Historical and Cultural Significance of This Book
          Here’s a fun fact for fellow history buffs—In addition to being the inspiration for the 1963 Disney movie The Sword in the Stone, this tetralogy was also the basis for the 1960 musical Camelot The success of the musical Camelot, in turn, was the reason that the press in the early 1960s started referring to John F. Kennedy’s presidential administration as “Camelot”—at least according to Wikipedia (W).

Comparison of the Book with the Disney Movie
            Back in its day, the Disney Sword in the Stone was somewhat of a box office disappointment for the Disney Company.  Walt Disney’s disappointment over The Sword and the Stone’s performance lead to some tension between him and Bill Peet (W), who had been the story supervisor on The Sword and the Stone, and this is part of the reason Bill Pete later quit the Disney company.  (Some of this made it into Bill Pete’s Autobiography (A), a book I actually read once long ago when I was still in my Disney fan phase.)

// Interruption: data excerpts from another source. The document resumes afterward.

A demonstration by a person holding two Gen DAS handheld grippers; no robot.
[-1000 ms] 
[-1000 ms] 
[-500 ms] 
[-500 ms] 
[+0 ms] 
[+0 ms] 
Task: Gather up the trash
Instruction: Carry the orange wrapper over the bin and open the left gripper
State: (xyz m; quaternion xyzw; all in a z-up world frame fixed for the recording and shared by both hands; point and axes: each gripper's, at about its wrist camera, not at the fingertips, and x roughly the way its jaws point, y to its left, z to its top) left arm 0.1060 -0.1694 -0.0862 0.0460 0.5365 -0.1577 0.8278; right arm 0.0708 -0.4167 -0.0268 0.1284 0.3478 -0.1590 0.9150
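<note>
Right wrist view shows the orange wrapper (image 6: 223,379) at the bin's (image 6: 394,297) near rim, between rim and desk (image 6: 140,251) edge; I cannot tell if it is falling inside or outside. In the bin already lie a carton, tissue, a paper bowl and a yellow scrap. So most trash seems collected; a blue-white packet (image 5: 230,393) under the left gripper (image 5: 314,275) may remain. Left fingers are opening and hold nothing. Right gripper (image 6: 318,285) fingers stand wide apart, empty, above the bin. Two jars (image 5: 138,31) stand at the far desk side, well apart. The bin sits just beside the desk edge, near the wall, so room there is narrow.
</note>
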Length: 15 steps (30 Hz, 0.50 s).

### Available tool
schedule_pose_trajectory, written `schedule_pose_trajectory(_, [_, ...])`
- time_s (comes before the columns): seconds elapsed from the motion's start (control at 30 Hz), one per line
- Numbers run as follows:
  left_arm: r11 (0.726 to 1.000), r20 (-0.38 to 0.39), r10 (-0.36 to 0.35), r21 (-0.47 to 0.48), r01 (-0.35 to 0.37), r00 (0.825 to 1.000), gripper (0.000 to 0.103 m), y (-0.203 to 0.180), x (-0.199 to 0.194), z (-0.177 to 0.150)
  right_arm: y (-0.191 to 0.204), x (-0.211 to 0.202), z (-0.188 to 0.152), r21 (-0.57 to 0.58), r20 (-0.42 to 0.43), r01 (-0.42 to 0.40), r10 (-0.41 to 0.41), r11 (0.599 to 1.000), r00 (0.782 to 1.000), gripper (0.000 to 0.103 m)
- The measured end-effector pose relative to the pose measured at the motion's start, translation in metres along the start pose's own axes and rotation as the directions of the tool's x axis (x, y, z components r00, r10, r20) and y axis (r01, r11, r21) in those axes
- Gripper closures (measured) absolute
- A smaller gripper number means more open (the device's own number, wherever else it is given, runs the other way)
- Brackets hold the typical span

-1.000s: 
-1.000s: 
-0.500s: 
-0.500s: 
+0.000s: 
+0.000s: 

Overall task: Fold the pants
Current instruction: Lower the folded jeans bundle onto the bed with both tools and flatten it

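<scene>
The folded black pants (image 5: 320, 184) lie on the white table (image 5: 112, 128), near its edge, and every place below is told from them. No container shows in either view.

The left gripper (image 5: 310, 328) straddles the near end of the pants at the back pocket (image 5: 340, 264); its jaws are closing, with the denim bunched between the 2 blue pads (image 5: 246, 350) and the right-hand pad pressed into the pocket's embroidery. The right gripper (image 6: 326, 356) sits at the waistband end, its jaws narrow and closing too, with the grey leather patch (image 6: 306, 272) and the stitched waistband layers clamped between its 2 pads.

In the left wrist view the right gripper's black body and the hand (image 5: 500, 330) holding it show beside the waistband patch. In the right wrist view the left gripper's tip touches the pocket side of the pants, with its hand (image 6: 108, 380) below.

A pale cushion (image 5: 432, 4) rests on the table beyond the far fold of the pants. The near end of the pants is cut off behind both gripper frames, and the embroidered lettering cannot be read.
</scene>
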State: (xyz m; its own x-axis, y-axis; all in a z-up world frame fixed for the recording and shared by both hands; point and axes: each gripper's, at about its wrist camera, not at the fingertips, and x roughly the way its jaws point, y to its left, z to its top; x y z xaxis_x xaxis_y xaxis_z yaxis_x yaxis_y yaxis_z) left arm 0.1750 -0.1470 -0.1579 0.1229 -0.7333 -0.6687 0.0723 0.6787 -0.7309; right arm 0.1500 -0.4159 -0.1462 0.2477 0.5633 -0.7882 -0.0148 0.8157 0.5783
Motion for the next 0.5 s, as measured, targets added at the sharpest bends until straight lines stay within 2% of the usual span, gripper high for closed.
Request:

            I personally remember the Disney movie quite fondly.

            It would have been impossible to do a faithful adaptation of the book.  The book The Sword and the Stone has some delightful whimsical and wonderful moments, but it also has some rather depressing parts, gets a bit preachy in sections and also, like the whole tetralogy, it has a lot of T.H. White’s boring descriptions and digressions.  (The chapter about the geese in particular really put me to sleep.)

            I think, on the whole, the Disney movie did a good job of capturing the whimsical wonderful sections of the book while avoiding its pitfalls.

            But there are a few missed opportunities.  There are some really funny parts of the book which I think absolutely should have made it into the Disney movie, and I somewhat wonder how the screenwriters missed these golden opportunities.  The Disney movie is poorer for failing to have included these sections.
            To quote all the best parts of The Sword and the Stone here would be to spoil the book for any future readers, so I won’t give all my favorite parts now.  But I will quote just one example of a section that the Disney movie criminally missed out on in the adaptation.
            The scene is Wart (the name for the young King Arthur) meeting Merlyn for the first time, and having breakfast at Merlyn’s house:

            “Have some mustard,” said the magician, when they had got to the kidneys.
            The mustard-pot got up and walked over to his plate on thin silver legs that waddled like the owl’s. Then it uncurled its handles and one handle lifted its lid with exaggerated courtesy while the other helped him to a generous spoonful.
            “Oh, I love the mustard-pot!” cried the Wart. “Where-ever did you get it?”
            At this the pot beamed all over its face and began to strut a bit, but Merlyn rapped it on the head with a tea-spoon, so that it sat down and shut up at once.
            “It’s not a bad pot,” he said grudgingly. “Only it is inclined to give itself airs.” (p. 33-34)
            And then after breakfast as Merlyn and Wart (young King Arthur) are leaving the house:
            “Excuse me a moment,” he [Merlyn] added as an afterthought, and, turning round to the breakfast things, he pointed a knobbly finger at them and said in a stern voice, “Wash up.”
            At this all the china and cutlery scrambled down off the table, the cloth emptied the crumbs out of the window, and the napkins folded themselves up.  All ran off down the ladder, to where Merlyn had left the bucket, and there was such a noise and yelling as if a lot of children had been just let out of school.  Merlyn went to the door and shouted, “Mind, nobody is to get broken.” But his voice was entirely drowned in shrill squeals, splashes, and cries of “My, it is cold,” “I shan’t stay in long,” “Look out, you’ll break me,” or “Come on, let’s duck the teapot.” (p. 36)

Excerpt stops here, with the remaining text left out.